* _WORK INSTRUCTION_
The response must consist of each line in the listing that has the word "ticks" in it.

* _GIVEN DATA_

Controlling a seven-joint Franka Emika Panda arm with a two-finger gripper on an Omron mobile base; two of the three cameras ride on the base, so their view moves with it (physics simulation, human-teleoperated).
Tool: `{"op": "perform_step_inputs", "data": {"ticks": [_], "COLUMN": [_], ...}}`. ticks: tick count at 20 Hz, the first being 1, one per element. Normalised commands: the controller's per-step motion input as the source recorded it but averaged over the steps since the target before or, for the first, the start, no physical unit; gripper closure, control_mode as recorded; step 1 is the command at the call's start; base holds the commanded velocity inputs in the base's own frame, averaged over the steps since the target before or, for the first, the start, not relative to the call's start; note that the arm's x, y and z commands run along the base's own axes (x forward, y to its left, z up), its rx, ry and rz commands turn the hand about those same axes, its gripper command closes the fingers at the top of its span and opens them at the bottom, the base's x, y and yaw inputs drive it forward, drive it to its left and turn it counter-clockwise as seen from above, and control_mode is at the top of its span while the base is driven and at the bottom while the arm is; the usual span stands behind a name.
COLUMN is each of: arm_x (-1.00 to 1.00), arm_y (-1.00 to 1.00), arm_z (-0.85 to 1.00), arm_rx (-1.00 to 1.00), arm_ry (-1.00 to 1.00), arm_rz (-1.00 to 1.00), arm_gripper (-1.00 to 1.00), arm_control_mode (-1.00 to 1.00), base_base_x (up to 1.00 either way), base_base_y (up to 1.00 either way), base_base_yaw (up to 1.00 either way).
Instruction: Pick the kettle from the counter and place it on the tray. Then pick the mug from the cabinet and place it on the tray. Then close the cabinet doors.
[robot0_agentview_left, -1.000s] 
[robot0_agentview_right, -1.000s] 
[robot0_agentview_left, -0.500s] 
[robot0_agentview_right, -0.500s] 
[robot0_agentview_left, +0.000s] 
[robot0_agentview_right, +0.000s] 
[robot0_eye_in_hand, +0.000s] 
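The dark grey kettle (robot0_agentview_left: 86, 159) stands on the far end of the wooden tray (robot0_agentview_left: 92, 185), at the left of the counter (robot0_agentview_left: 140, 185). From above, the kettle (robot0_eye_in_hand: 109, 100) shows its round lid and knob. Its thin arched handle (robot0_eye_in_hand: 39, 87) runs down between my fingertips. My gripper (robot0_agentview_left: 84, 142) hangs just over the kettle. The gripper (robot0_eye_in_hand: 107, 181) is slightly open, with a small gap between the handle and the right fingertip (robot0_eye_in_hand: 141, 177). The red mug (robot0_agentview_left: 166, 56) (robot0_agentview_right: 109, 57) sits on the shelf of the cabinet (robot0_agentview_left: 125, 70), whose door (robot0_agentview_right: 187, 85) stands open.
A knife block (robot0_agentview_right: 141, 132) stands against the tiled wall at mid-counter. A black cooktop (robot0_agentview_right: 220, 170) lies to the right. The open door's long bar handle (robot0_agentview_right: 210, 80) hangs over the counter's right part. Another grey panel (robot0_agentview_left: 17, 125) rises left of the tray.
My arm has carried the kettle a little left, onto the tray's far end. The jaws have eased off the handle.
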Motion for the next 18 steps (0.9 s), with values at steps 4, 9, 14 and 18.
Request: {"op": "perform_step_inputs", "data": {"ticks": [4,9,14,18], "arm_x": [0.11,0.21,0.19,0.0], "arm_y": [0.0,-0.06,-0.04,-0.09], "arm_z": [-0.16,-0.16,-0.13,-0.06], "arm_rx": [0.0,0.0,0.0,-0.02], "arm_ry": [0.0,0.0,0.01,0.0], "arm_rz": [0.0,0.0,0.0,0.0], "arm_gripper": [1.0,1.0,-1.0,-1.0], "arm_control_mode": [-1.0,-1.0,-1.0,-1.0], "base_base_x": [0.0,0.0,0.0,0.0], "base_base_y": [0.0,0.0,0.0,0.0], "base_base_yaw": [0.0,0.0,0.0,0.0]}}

* _SOLVED EXERCISE_
Tool: `{"op": "perform_step_inputs", "data": {"ticks": [_], "COLUMN": [_], ...}}`. ticks: tick count at 20 Hz, the first being 1, one per element. Normalised commands: the controller's per-step motion input as the source recorded it but averaged over the steps since the target before or, for the first, the start, no physical unit; gripper closure, control_mode as recorded; step 1 is the command at the call's start; base holds the commanded velocity inputs in the base's own frame, averaged over the steps since the target before or, for the first, the start, not relative to the call's start; note that the arm's x, y and z commands run along the base's own axes (x forward, y to its left, z up), its rx, ry and rz commands turn the hand about those same axes, its gripper command closes the fingers at the top of its span and opens them at the bottom, the base's x, y and yaw inputs drive it forward, drive it to its left and turn it counter-clockwise as seen from above, and control_mode is at the top of its span while the base is driven and at the bottom while the arm is; the usual span stands behind a name.
Request: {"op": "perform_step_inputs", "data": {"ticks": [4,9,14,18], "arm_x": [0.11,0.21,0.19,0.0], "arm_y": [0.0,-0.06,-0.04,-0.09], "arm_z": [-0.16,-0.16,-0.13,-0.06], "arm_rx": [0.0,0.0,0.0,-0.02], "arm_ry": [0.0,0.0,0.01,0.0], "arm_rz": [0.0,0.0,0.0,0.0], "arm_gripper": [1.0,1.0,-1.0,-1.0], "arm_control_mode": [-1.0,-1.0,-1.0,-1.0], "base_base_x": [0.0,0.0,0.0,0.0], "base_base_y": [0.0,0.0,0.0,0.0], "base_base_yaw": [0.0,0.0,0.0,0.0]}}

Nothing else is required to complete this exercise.